Finance
Eurobond en RDC : entre opportunité financière et risques d’endettement

Le recours annoncé à un Eurobond de 1,25 milliard de dollars par la République démocratique du Congo suscite à la fois espoir et prudence dans le milieu économique.
Pour le professeur Alexandre Nsue, l’intérêt porté par les autorités aux propositions issues du monde académique est une avancée positive, mais reste insuffisant sans une mise en œuvre rigoureuse.
« Je suis content que mes idées de politique économique retiennent l’attention des autorités, mais il faut les appliquer dans un cadre bien précis pour avoir des résultats », souligne-t-il.
Mobiliser, oui… mais pour quoi faire ?
Au cœur du débat : la question de l’utilisation des fonds.
Selon Alexandre Nsue, la RDC a indéniablement besoin de capitaux pour financer son développement. Mais lever des fonds sur les marchés internationaux ne constitue pas une finalité en soi.
Avec une dette publique déjà estimée à plus de 9 milliards de dollars, l’émission d’un Eurobond représente avant tout un engagement supplémentaire.
La vraie question reste donc posée :
quelle stratégie pour garantir une utilisation efficace de ces ressources ?
Eurobond : espoirs et inquiétudes
De son côté, le professeur Godé Mpoyi met en avant une lecture en deux temps de cette opération :
– Un signal de retour sur les marchés internationaux : la RDC réaffirme sa présence dans la finance globale, ce qui peut renforcer sa crédibilité économique
– Une inquiétude persistante : l’affectation réelle des fonds, notamment dans des infrastructures de qualité, reste incertaine.
Pour lui, tout repose sur un équilibre essentiel : la capacité à mobiliser des ressources et à les orienter vers des investissements réellement productifs.

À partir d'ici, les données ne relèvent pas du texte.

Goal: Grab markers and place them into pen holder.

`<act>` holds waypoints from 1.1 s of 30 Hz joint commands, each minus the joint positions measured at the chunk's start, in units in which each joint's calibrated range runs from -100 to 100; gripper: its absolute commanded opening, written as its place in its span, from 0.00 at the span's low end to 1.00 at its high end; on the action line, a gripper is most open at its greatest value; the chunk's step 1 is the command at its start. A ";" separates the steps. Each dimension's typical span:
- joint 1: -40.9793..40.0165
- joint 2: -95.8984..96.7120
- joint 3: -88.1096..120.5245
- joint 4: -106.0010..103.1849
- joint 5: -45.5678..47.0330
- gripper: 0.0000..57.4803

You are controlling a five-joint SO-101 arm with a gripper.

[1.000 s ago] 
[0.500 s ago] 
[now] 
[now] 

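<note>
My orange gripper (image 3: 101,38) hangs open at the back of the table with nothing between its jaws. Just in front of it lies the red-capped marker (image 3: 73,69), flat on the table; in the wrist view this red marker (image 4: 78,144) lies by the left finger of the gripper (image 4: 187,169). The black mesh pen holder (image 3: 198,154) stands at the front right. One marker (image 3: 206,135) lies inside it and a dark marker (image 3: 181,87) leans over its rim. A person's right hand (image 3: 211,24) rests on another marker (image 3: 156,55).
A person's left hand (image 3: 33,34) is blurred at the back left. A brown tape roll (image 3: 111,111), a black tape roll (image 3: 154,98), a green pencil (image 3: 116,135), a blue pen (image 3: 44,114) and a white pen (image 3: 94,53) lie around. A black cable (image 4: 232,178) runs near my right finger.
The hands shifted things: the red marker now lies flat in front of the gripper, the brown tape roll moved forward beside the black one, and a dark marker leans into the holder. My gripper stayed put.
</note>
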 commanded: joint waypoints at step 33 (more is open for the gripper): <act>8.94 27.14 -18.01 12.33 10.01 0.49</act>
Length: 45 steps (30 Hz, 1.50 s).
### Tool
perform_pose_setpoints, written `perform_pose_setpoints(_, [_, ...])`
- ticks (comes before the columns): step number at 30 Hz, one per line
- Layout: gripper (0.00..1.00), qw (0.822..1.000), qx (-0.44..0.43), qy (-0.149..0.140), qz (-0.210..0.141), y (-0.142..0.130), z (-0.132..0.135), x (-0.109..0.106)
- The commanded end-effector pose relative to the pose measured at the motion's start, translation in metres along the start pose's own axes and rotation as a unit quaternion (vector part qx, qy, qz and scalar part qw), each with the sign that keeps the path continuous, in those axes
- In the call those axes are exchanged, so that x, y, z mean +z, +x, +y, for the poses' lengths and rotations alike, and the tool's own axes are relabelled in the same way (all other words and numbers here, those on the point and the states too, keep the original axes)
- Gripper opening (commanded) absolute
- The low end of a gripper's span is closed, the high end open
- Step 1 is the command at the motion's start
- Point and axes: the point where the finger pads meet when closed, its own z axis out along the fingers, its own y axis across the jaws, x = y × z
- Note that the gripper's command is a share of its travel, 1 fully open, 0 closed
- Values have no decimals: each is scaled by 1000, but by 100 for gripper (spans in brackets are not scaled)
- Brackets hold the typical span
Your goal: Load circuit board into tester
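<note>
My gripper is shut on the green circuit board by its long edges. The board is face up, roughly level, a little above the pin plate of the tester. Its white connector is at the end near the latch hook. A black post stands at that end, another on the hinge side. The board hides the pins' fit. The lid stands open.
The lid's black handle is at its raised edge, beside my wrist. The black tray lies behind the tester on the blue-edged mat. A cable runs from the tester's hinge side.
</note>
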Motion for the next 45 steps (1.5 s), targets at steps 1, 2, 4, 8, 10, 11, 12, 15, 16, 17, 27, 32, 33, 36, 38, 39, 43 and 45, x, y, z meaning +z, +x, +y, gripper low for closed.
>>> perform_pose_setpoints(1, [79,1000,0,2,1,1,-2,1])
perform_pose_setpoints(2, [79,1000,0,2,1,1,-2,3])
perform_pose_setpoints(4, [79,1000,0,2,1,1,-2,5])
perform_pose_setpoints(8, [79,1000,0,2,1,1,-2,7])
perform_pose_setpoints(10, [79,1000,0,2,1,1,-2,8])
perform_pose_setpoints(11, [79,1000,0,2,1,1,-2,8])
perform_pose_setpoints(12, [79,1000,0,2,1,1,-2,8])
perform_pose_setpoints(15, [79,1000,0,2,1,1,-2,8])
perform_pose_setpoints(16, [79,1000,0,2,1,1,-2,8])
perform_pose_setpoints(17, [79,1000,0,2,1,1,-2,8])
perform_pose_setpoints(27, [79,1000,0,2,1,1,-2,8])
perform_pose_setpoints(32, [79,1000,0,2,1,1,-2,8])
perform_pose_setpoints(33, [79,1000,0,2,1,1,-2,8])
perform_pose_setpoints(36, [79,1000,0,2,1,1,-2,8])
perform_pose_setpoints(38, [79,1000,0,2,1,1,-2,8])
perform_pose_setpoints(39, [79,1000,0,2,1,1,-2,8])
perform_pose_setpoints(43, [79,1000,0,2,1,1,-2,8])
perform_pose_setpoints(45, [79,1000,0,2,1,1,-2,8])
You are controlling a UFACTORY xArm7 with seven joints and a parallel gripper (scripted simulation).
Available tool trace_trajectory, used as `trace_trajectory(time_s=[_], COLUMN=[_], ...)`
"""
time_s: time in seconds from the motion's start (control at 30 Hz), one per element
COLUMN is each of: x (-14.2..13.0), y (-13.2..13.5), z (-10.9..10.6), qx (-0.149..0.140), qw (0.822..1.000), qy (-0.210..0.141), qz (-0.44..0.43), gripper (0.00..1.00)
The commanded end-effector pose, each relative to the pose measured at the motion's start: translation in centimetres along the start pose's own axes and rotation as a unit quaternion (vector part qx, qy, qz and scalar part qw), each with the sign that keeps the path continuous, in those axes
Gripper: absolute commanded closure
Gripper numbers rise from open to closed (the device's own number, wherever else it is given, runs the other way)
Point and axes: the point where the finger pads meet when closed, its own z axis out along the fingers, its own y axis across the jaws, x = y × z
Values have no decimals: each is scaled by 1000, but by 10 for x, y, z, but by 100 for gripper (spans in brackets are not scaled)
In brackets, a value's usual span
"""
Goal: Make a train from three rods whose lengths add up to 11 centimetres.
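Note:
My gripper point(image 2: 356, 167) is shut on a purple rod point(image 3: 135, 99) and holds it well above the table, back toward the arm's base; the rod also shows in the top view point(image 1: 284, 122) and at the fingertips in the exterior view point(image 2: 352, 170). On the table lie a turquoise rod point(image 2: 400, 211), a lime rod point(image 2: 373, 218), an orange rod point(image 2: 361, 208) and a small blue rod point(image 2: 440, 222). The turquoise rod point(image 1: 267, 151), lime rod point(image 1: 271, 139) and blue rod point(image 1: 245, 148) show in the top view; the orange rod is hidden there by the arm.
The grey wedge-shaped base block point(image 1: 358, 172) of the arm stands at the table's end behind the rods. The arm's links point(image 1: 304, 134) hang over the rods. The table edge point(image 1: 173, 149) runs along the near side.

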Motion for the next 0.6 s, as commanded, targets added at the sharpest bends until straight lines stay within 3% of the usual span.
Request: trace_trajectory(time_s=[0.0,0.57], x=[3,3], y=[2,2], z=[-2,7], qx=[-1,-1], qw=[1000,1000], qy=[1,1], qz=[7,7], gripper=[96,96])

L’enjeu clé : transformer la dette en levier de croissance
Au-delà des débats techniques, un principe simple résume l’enjeu : « Qui paie ses dettes s’enrichit ».
Autrement dit, la réussite de cet Eurobond dépendra moins de son montant que de son impact réel sur l’économie : infrastructures durables, croissance inclusive et amélioration des conditions de vie.
Une équation encore ouverte
Entre ambition de financement et nécessité de discipline budgétaire, la RDC se trouve à un tournant.
L’Eurobond peut être soit un accélérateur de développement, soit un facteur de vulnérabilité financière supplémentaire. Tout dépendra désormais des choix stratégiques qui seront opérés.
Pour rappel, un Eurobond est une obligation émise par un État sur les marchés internationaux, généralement en devise étrangère (souvent en dollars), pour lever des fonds auprès d’investisseurs. Concrètement, l’État emprunte aujourd’hui et s’engage à rembourser plus tard avec intérêts.